Laglichio bought the house himself and asked George to collect his rents for him and to serve as his agent, calling the glaziers whenever a window was smashed. The neighbors were fiercely white, almost hillbilly—the Germans and Catholics and older residents called the newcomers hoosiers—but Laglichio rented only to blacks with small children. The neighbors terrorized them and they moved out quickly, sacrificing not only the month’s rent they had paid in advance but their security money as well. Laglichio realized fifteen to seventeen months’ rent in a normal year.

The hoosiers who lived on Mills’s block had dogged his life for years. They were a strange and ruthless lot, and George Mills feared them, people who had come north not merely or even necessarily from the South so much as from America. From the Illinois and Pennsylvania coal mines and the oilfields of Oklahoma and Texas, the mineral quarries of western Colorado and the timberlands of Minnesota and the Northwest, from the dirt farms of Arkansas and Georgia and the dairy farms of Wisconsin they had come north. There were shrimpers from Louisiana and men who’d raked the clam beds of Carolina’s outer banks. Farmers or fishermen, miners or loggers or drillers for oil, he thought of them as diggers, men of leverage like himself, who worked the planet as you’d worry knots in shoelace, string, prying gifts like tomb robbers, gloved men dislodging stone by stone all the scabs and seals of earth.

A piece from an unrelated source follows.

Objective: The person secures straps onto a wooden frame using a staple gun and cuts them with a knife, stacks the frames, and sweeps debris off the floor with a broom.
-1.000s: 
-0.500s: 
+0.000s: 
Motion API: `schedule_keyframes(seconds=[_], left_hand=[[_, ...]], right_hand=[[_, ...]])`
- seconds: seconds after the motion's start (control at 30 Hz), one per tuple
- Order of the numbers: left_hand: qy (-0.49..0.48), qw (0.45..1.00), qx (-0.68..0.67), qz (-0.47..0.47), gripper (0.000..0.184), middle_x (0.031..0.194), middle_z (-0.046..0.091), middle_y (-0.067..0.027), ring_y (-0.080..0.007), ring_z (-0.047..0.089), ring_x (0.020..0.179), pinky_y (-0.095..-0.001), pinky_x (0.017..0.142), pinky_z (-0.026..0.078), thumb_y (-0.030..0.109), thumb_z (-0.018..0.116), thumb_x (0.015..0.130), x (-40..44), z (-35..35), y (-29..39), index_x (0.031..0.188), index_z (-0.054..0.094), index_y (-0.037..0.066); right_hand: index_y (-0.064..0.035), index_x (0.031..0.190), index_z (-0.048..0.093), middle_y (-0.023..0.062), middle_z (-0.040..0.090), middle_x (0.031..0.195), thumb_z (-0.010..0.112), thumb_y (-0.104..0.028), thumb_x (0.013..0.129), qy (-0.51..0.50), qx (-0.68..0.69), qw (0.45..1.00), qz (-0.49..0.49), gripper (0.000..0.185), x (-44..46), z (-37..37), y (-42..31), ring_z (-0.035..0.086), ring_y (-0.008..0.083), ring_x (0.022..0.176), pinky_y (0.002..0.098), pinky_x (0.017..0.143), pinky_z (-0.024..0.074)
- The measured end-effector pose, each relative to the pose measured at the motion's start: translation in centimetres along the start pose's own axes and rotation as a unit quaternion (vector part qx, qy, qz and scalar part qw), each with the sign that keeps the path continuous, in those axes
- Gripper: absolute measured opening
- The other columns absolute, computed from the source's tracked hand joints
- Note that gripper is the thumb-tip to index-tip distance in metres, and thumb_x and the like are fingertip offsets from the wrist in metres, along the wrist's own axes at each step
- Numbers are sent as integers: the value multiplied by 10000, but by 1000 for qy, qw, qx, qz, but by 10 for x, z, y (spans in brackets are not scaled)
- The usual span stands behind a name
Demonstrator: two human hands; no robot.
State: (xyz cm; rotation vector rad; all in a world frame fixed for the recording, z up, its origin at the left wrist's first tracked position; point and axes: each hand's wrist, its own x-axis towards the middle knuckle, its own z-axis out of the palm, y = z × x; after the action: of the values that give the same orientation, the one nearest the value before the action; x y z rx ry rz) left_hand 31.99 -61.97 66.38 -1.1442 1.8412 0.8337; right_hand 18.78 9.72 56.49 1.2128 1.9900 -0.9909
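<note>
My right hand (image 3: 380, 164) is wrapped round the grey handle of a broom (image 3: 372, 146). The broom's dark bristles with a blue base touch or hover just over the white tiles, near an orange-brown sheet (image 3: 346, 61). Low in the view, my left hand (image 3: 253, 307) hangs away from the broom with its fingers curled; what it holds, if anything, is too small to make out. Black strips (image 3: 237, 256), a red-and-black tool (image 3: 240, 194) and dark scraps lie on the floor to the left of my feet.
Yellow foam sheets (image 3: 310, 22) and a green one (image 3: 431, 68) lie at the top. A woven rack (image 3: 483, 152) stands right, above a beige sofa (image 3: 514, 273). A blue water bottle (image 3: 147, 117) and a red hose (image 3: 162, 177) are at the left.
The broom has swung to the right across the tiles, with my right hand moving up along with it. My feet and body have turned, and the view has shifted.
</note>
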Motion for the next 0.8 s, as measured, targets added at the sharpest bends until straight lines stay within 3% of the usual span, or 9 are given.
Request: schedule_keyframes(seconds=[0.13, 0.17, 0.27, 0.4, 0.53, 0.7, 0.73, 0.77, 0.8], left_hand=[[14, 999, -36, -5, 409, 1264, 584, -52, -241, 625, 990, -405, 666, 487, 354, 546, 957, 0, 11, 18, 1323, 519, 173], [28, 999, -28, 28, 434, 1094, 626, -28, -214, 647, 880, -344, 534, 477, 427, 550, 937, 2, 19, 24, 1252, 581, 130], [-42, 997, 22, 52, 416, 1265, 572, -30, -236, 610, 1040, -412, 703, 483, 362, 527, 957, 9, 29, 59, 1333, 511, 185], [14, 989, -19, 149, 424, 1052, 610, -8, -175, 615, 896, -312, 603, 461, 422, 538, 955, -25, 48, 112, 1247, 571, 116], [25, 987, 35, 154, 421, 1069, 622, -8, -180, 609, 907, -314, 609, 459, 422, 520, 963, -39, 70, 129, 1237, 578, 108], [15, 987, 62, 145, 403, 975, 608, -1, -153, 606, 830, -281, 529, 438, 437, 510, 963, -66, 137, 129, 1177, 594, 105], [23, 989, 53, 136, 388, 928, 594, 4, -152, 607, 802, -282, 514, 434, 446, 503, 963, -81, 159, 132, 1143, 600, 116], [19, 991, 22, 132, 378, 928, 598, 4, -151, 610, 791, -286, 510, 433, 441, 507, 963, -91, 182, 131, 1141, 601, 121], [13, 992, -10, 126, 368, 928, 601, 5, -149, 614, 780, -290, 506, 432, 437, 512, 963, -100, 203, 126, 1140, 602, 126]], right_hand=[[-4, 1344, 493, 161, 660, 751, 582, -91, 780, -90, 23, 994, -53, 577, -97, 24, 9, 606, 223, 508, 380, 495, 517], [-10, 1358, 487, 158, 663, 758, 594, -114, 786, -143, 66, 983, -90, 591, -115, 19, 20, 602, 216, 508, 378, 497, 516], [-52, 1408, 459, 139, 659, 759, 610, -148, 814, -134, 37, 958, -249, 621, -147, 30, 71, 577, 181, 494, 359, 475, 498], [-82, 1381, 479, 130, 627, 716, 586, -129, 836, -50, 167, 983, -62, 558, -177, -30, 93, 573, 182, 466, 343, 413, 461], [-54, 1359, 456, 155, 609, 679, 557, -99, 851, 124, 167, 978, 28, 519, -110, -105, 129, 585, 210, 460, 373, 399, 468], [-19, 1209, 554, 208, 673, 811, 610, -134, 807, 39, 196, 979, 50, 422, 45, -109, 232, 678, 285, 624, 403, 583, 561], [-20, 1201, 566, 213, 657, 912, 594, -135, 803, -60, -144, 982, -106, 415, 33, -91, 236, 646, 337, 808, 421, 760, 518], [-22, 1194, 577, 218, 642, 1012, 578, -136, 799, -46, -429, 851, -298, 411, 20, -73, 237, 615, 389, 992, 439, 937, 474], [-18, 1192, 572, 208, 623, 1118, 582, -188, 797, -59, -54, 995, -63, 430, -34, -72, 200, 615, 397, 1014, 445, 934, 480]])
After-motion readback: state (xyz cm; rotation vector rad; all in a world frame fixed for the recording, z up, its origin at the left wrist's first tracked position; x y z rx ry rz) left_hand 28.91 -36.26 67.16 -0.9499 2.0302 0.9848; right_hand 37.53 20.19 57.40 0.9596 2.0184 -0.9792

They had this in common——that their oceans and forests and hillsides and wells had played out, dried up, gone off. And this, that though they did not read much they believed it all, and believed, too, all they heard, as long as what they read and what they heard was what they already believed. They were not gullible, only devout, high priests of what they knew. Mills knew nothing.